Nestlé’s mad scientists — the groundbreaking team behind Nespresso multivitamin pods and diabetes pills in “appealing snack” form — are back with a new creation that’s being called “sugar lite” by the New York Times. It’s a chemically restructured version the food producer claims tastes sweeter in smaller amounts, and because regulators are starting to look, confectioners are desperate to find healthy (or healthy-seeming) ways to sweeten candy. This development would represent quite a turning point in that hunt.
In an announcement, Nestlé says its team reengineered the actual compound in a way that will allow its chocolates and other candies to taste the same, but with 40 percent less sugar. Although they aren’t too hip to explain how, exactly, until the patents go through. So for now everybody has to rely on vague explanations like this one by the Times, based on an interview with Nestlé’s chief technology officer:
Dr. Catsicas compared a normal crystal of sugar to a shoe box, where the box is made of sugar and everything inside it is also made of sugar. The new sugar, he said, will be processed to have the same sugar exterior — though it may be a globe instead of a box — to dissolve in the mouth. Because less sugar is inside, less goes to the stomach.

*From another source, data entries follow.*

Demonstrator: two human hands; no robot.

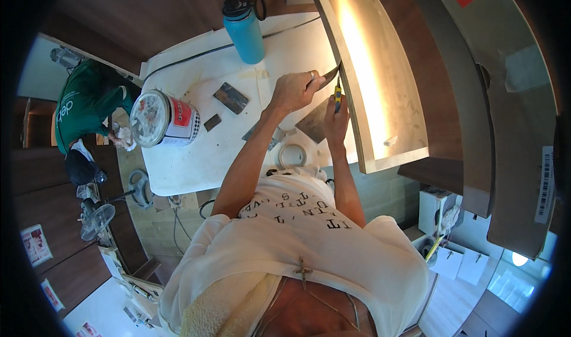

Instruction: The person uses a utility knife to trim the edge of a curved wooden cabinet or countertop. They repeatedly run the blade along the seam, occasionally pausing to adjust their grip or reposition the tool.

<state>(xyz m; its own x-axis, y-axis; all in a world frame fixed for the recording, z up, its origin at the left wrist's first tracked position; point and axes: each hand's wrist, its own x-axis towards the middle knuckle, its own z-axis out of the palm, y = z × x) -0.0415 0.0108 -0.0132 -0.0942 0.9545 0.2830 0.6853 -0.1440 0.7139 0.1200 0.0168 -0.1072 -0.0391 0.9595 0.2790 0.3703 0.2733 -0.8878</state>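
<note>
Left hand clasps dark strip | right hand clasps yellow cutter | can, capped bottle: contents hidden

Pretty sure I'm standing in some kind of workshop, or a room getting fitted out, can't tell which. There's a big tin and a tape roll on a smudgy white table, brown wood panels around, plus someone in green bent over nearby.
</note>
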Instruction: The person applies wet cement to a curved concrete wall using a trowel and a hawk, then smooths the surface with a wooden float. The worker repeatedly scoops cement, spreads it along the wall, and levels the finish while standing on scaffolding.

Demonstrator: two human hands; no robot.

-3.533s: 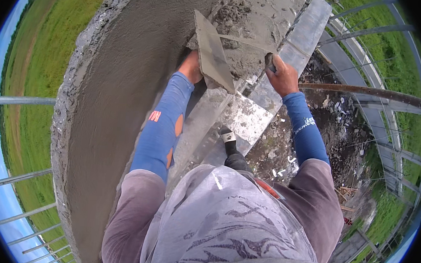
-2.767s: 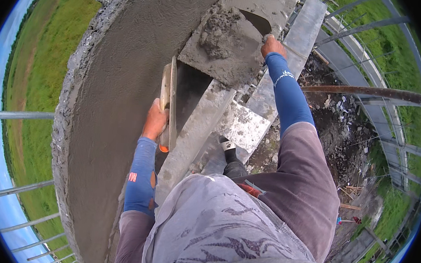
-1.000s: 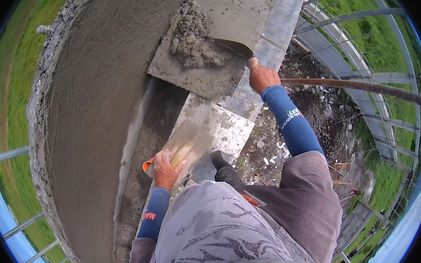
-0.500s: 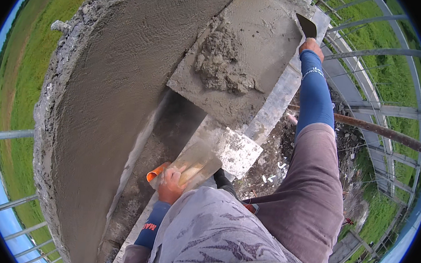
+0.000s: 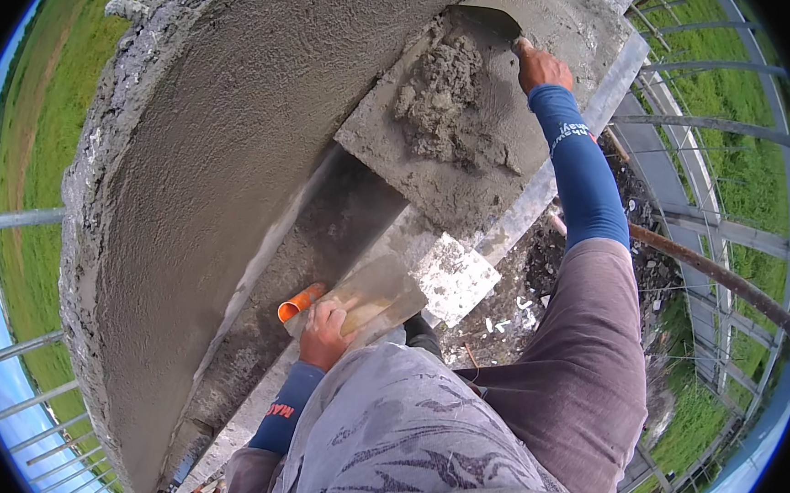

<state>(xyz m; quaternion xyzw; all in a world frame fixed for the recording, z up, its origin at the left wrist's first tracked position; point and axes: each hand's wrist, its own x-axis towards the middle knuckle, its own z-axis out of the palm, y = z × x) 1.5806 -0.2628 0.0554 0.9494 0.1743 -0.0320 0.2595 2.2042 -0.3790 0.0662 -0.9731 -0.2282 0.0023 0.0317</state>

Regardless whether it’s a globe or a box, the changeover will occur “gradually,” Nestlé says, because the company doesn’t want customers suddenly detecting a change in taste. It says its new candies will start off with 40 percent of their original sugar, but could take less as more gets slowly swapped for this lighter stuff. Nestlé says it should be ready for use starting in 2018, and plans to release more details in the coming year.
The company also tells the Times it might sell the new sugar to other companies, because why not, but for still-mysterious reasons, adds it’s not something that can be “mixed into your coffee” or “used to sweeten soda.”